PETER Mullen wrote in TCW on April 18 of the Christian imperative to ‘love what is beautiful’.
The same day also saw the end of Salisbury Cathedral’s Spirit & Endeavour Contemporary Art Exhibition, a year-long event to mark the 800th anniversary of the cathedral. According to its website, ‘twenty iconic and important pieces of contemporary art’ were displayed.
The exhibition featured a large, blue glass-fibre disc by Peter Newman named Skystation. Also displayed was Formation by Conrad Shawcross – a scaffolding of rusted metal. Perhaps most striking of all was Subodh Gupta’s When Soak Becomes Spill, a huge metallic bucket overflowing with saucepans.
While some may claim that beauty lies in the eye of the beholder, I cannot help but feel that the Spirit & Endeavour exhibition showcased the ‘artistic decadence and sheer ugliness’ that Mullen rails against.
Anyone who has visited Salisbury Cathedral will have been struck by the magnificence of the spire and the ornate Early English Gothic architecture. As with other great British cathedrals, visitors from around the globe are enchanted by the building and its surroundings. It is depicted in several of John Constable’s most notable works, including Salisbury Cathedral from the Meadows and Salisbury Cathedral from the Bishop’s Grounds.
Christianity has inspired innumerable artists in their creations of indescribable beauty. Great paintings, music, architecture, sculptures and literature have all been produced in praise of God. Raphael’s Transfiguration, Allegri’s Miserere and Blake’s The Lamb are just a few examples of awesome works inspired by faith.

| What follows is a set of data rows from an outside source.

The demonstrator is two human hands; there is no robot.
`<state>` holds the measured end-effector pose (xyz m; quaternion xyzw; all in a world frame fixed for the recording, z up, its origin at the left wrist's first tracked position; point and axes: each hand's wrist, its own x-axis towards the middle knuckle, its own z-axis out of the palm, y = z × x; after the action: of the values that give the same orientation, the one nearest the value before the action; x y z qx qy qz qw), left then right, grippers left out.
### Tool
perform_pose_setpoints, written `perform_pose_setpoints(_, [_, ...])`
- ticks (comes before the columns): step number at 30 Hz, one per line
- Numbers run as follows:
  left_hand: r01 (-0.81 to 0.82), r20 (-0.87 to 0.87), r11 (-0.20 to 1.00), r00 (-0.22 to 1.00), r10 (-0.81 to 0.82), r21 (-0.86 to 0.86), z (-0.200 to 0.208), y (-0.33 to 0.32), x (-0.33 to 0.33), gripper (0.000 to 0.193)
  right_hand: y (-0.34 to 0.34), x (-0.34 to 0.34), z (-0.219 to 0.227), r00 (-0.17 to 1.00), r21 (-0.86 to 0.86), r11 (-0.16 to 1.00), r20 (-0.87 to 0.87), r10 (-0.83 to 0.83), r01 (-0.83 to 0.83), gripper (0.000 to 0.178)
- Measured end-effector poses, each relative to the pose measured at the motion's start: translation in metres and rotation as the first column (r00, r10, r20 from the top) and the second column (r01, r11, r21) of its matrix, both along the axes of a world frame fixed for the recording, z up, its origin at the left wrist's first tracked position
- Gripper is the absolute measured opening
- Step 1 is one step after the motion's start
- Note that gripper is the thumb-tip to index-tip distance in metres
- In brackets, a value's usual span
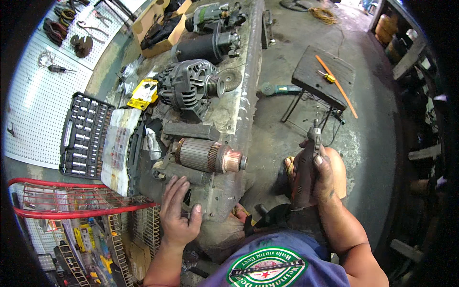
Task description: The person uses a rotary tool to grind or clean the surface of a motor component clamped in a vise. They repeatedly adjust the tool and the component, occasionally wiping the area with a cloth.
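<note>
My right hand (324, 174) is wrapped round a dark rotary tool (304, 184), held upright above my thigh with its metal collar and thin bit pointing away from me. My left hand (179, 213) hangs at the bench's near edge, fingers spread, holding nothing. Just beyond its fingertips lies a motor armature (198, 154), with a ridged steel core, slanted windings and a bright copper commutator facing right. Dark metal blocks flank it: a long bar (191, 130) on the far side and a worn block (184, 172) on the near side. Whether my left fingertips touch the near block, I cannot tell.
An alternator (186, 86) and a dark starter motor (203, 48) stand farther along the bench. To the left are a socket set (86, 136) and a red-rimmed wire rack (86, 213). An angle grinder (279, 89) lies on the floor by a small stool (322, 71).
</note>
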<state>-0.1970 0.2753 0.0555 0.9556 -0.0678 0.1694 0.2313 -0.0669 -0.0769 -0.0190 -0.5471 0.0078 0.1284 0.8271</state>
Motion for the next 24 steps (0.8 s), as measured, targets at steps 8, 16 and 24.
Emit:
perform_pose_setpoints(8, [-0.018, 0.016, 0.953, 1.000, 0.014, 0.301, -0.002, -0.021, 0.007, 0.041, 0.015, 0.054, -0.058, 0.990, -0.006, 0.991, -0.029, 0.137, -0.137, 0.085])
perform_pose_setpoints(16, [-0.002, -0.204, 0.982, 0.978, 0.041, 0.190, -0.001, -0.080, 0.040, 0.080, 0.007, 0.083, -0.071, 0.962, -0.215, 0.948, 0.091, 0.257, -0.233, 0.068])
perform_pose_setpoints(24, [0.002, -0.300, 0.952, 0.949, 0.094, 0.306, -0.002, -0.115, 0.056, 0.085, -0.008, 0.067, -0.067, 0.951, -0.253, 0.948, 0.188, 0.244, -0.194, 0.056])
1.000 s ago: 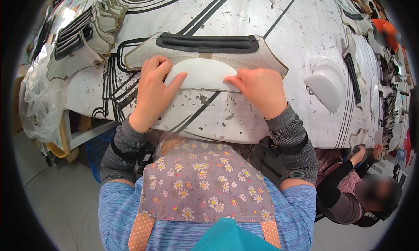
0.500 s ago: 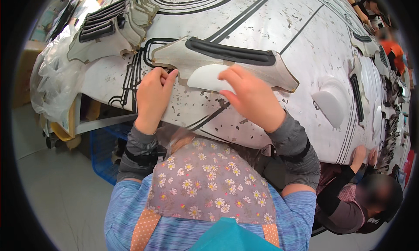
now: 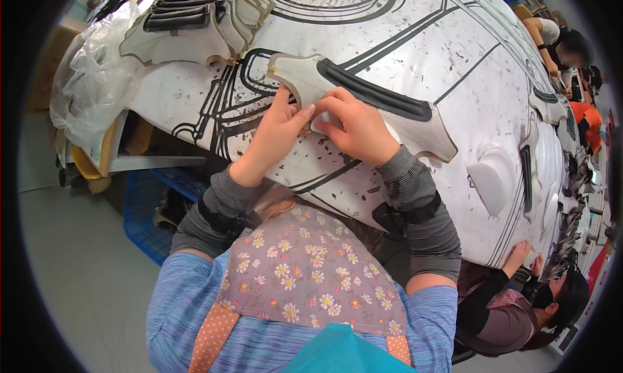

These great works have the power to move us, as they appear to take us closer to the transcendent. However, I am unsure whether anyone felt spiritually renewed by the ostensibly random array of objects at Salisbury Cathedral.
As with much contemporary art, theexhibition came with a spiel explaining what the pieces represent, as if to try to validate the works on display. Yet true beauty does not move us through reason and persuasion; great artistic achievement requires no justification.
Why is the Anglican Church actively promoting the ‘crass indifference to beauty’ that Peter Mullen warns us of? If ugliness is the ‘image of God, defaced’, it certainly has no place at one of Britain’s most celebrated Christian landmarks.
It is perhaps unsurprising that as the Church is increasingly willing to bow to the tenets of diversity, inclusivity and equity, it is also willing to adopt a liberal and non-discerning approach towards art.
People are inherently attracted to great art and the beauty it portrays. Effective evangelism should surely promote beauty, and shun the sort of ugliness that has marred Salisbury Cathedral for the past twelve months.